• Task goal
Within the material below, locate the line with "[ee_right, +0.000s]" and the line with "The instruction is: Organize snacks", then return those two lines and all lines between them, exactly as written.

• Information supplied

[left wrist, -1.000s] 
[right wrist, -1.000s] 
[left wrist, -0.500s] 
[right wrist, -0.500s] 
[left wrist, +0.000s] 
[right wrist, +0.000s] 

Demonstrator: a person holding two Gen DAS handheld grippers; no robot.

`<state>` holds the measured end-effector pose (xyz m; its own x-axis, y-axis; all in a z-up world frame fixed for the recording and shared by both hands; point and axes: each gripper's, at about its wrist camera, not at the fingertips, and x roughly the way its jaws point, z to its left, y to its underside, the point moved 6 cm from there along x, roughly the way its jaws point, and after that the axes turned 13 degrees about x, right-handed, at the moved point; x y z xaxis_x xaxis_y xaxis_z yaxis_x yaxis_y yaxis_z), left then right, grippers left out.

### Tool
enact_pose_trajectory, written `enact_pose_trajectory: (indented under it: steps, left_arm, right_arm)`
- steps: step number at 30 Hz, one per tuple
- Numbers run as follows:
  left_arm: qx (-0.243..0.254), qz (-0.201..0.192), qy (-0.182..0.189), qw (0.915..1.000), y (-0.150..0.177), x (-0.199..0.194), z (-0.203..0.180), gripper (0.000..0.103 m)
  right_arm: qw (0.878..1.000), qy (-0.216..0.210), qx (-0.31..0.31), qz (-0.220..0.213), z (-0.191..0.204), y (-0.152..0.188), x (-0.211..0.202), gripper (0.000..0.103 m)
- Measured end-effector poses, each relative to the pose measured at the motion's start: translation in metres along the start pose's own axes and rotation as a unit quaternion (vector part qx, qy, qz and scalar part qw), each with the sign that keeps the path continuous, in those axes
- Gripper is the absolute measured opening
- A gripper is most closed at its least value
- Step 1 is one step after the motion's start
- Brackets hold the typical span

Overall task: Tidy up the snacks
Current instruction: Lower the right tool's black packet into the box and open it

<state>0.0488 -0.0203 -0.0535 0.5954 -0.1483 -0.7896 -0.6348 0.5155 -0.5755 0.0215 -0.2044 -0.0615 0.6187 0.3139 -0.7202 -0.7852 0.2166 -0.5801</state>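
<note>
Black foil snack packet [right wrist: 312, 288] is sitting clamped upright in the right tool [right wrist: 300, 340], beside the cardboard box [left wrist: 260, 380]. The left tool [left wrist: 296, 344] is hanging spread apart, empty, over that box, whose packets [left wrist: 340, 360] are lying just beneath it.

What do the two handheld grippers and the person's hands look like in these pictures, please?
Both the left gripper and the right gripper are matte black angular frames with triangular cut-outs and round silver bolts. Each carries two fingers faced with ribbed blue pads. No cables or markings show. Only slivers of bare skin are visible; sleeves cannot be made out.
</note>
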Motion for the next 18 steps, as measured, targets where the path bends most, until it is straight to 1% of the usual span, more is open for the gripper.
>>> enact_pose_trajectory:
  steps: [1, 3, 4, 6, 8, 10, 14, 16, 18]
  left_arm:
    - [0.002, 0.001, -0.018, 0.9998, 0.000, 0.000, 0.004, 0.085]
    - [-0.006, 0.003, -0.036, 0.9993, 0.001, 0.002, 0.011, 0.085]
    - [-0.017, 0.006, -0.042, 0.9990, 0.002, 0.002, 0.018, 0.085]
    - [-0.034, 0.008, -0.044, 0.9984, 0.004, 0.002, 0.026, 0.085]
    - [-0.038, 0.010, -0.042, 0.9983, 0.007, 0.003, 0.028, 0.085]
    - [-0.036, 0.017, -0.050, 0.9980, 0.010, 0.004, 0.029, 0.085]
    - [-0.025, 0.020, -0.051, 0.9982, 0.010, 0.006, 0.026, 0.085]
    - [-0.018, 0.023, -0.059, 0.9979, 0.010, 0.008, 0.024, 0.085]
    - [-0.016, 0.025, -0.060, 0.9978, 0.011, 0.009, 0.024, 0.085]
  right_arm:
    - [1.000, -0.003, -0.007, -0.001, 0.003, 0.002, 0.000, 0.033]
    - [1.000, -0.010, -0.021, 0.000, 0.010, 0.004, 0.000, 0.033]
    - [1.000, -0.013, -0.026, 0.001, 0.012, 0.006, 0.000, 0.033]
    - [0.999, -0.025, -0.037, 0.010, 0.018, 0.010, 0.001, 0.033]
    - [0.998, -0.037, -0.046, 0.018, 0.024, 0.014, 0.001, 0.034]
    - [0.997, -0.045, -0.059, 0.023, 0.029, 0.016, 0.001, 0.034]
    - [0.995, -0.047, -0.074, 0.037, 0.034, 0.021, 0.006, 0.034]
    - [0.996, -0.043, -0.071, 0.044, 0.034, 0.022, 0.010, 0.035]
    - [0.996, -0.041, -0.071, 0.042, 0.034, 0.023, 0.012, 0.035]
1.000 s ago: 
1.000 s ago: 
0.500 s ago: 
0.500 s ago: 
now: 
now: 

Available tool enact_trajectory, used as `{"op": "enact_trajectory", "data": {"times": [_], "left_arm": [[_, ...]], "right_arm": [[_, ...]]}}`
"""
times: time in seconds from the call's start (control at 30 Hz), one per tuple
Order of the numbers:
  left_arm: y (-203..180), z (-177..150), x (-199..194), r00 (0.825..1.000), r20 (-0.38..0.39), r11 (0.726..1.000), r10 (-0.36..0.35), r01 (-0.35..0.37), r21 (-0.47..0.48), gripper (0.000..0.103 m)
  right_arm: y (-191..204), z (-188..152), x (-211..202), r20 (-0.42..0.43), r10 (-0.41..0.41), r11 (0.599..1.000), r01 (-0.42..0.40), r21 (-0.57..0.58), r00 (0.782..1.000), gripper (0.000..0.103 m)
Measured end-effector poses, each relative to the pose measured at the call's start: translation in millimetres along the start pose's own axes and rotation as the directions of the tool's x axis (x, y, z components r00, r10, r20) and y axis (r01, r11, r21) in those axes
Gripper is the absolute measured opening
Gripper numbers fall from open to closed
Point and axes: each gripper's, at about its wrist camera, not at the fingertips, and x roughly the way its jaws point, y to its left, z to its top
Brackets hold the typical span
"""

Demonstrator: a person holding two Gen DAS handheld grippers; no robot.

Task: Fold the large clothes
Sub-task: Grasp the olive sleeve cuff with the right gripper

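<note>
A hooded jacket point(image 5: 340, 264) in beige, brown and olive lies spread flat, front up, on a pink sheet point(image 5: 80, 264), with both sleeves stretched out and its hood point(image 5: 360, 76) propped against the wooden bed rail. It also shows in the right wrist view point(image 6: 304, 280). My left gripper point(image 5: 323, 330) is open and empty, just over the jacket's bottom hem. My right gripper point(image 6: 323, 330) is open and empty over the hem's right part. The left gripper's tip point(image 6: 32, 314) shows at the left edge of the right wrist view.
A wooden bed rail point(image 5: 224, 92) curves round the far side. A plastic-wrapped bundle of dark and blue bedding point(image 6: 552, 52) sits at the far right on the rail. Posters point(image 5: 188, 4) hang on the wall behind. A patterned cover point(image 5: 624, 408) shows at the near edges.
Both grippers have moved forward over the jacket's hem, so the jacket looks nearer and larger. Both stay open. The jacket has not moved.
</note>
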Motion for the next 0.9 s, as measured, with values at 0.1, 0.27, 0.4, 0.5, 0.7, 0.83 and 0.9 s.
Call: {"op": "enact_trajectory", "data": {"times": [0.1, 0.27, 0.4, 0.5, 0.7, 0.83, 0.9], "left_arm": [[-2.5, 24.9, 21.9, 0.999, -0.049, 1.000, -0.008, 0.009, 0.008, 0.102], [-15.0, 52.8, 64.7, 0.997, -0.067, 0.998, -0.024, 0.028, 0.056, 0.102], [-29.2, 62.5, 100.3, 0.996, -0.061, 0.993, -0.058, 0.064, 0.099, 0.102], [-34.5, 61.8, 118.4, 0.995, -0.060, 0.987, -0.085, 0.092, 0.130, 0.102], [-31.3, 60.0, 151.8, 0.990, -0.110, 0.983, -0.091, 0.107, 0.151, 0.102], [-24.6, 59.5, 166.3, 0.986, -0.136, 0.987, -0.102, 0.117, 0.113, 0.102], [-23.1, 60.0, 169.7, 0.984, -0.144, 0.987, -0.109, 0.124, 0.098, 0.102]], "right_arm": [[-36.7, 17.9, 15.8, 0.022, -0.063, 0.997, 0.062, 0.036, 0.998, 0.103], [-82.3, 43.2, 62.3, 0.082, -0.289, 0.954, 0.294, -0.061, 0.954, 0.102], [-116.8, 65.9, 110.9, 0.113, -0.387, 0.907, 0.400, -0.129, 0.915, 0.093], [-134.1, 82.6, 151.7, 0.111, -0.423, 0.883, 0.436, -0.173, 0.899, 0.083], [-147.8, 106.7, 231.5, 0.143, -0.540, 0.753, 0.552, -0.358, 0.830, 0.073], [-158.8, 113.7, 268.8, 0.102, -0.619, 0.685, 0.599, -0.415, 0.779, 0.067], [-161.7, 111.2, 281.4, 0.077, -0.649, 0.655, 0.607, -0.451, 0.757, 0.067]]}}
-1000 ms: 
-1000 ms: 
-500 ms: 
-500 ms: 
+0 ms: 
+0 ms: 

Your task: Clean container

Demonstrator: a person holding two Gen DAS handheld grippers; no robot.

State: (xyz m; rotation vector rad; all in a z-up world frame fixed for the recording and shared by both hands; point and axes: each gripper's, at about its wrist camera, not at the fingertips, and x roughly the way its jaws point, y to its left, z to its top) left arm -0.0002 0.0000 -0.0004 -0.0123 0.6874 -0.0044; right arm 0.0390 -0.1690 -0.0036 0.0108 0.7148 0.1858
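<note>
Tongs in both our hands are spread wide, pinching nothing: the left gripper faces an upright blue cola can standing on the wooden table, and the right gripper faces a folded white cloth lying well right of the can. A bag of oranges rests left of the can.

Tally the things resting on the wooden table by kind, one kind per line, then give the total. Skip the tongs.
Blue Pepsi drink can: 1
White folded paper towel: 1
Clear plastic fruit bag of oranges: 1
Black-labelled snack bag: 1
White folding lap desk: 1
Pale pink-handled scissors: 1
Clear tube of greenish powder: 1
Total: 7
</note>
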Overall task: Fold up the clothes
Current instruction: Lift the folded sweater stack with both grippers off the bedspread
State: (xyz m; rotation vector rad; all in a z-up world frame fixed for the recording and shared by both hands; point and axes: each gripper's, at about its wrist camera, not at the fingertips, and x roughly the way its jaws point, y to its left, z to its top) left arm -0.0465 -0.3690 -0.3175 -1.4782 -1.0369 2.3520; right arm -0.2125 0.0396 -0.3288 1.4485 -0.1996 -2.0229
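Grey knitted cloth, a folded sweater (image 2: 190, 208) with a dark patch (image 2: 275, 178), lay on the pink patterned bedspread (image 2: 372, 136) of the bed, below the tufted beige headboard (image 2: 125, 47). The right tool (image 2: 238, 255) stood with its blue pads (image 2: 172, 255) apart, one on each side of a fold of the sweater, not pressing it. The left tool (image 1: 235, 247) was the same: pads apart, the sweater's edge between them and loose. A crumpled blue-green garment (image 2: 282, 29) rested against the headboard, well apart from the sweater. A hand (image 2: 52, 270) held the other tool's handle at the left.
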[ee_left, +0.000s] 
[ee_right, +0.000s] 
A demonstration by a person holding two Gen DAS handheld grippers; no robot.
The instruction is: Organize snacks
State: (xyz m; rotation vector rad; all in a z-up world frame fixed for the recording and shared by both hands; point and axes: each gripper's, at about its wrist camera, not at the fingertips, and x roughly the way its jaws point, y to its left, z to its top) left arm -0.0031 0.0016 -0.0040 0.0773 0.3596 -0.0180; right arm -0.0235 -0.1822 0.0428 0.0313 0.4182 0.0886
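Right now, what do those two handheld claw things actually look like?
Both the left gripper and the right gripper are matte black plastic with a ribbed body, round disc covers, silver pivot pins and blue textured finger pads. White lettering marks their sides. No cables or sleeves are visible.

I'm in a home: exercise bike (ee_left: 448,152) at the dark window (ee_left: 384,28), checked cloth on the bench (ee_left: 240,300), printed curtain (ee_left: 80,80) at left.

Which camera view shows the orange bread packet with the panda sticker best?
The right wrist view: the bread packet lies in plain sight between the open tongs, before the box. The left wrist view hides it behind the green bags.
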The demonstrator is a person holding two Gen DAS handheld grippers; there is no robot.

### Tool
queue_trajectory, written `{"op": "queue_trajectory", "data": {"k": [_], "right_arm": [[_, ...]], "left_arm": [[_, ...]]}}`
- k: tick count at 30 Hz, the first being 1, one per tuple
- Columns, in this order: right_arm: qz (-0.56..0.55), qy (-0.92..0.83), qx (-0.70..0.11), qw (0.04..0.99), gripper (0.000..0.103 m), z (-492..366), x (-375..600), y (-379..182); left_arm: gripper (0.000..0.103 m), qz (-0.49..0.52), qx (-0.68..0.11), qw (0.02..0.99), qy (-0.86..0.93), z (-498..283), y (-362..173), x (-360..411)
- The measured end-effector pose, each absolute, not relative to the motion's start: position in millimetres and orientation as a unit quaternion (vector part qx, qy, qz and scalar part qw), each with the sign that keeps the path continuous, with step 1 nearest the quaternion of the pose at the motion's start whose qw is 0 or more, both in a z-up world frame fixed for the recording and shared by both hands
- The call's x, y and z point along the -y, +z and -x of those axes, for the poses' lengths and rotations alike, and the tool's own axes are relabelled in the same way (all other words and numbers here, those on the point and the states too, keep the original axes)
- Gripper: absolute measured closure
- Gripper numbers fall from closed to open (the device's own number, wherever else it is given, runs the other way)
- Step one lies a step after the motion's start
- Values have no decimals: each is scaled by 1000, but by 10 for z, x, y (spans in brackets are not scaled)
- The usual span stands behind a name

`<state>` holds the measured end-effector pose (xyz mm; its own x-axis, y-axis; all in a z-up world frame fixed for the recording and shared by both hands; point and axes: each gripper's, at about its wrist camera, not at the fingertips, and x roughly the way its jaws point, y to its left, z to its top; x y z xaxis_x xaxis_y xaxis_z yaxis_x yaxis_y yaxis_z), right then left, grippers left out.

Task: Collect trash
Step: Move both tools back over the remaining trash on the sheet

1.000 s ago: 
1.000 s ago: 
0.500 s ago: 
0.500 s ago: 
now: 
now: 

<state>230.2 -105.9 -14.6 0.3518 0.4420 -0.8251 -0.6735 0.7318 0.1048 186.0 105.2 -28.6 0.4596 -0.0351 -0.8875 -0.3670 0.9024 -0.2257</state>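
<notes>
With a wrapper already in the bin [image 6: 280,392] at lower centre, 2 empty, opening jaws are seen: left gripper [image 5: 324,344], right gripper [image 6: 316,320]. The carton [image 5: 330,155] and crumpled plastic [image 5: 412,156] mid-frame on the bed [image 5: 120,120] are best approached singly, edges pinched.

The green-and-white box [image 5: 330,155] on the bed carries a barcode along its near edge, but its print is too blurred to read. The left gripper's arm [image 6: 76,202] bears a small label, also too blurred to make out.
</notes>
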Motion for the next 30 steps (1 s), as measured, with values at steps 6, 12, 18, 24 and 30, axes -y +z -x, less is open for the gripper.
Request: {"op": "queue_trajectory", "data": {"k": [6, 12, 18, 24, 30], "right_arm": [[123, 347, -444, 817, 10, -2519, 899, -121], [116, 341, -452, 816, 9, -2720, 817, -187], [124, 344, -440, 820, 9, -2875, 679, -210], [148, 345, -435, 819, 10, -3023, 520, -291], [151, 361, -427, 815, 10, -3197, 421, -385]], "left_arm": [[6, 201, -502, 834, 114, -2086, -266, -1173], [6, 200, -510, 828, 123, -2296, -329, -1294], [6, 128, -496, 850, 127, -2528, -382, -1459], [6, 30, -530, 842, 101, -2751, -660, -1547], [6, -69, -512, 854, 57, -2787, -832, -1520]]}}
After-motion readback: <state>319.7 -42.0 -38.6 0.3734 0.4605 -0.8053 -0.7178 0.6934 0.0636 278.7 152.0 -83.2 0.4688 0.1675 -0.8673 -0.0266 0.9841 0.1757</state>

• Finished task
[ee_right, +0.000s] 
A demonstration by a person holding two Gen DAS handheld grippers; no robot.
The instruction is: Organize snacks

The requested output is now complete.